### Task to complete
Begin at the line with "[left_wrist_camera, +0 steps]" and write out every line after it, exactly, through the last line below, adding nothing.
====== Data segment ======
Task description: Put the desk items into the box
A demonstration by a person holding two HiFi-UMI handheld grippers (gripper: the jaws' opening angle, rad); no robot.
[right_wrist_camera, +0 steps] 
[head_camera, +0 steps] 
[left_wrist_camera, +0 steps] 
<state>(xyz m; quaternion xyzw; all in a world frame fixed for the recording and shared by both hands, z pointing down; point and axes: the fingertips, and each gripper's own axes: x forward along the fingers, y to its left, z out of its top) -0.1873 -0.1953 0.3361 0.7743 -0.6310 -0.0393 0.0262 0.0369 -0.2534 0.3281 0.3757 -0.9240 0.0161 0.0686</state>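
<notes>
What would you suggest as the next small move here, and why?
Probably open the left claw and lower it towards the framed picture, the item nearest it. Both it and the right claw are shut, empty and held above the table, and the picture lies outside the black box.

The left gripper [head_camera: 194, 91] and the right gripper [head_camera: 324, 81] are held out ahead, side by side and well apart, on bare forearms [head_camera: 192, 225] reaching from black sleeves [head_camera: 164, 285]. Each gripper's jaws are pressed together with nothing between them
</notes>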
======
### Exercise output
[left_wrist_camera, +0 steps] 
<state>(xyz m; quaternion xyzw; all in a world frame fixed for the recording and shared by both hands, z pointing down; point and axes: the fingertips, and each gripper's own axes: x forward along the fingers, y to its left, z out of its top) -0.1873 -0.1953 0.3361 0.7743 -0.6310 -0.0393 0.0262 0.0369 -0.2534 0.3281 0.3757 -0.9240 0.0161 0.0686</state>
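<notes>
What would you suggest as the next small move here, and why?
Probably open the left claw and lower it towards the framed picture, the item nearest it. Both it and the right claw are shut, empty and held above the table, and the picture lies outside the black box.

The left gripper [head_camera: 194, 91] and the right gripper [head_camera: 324, 81] are held out ahead, side by side and well apart, on bare forearms [head_camera: 192, 225] reaching from black sleeves [head_camera: 164, 285]. Each gripper's jaws are pressed together with nothing between them
</notes>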

The answer given above is complete as it stands.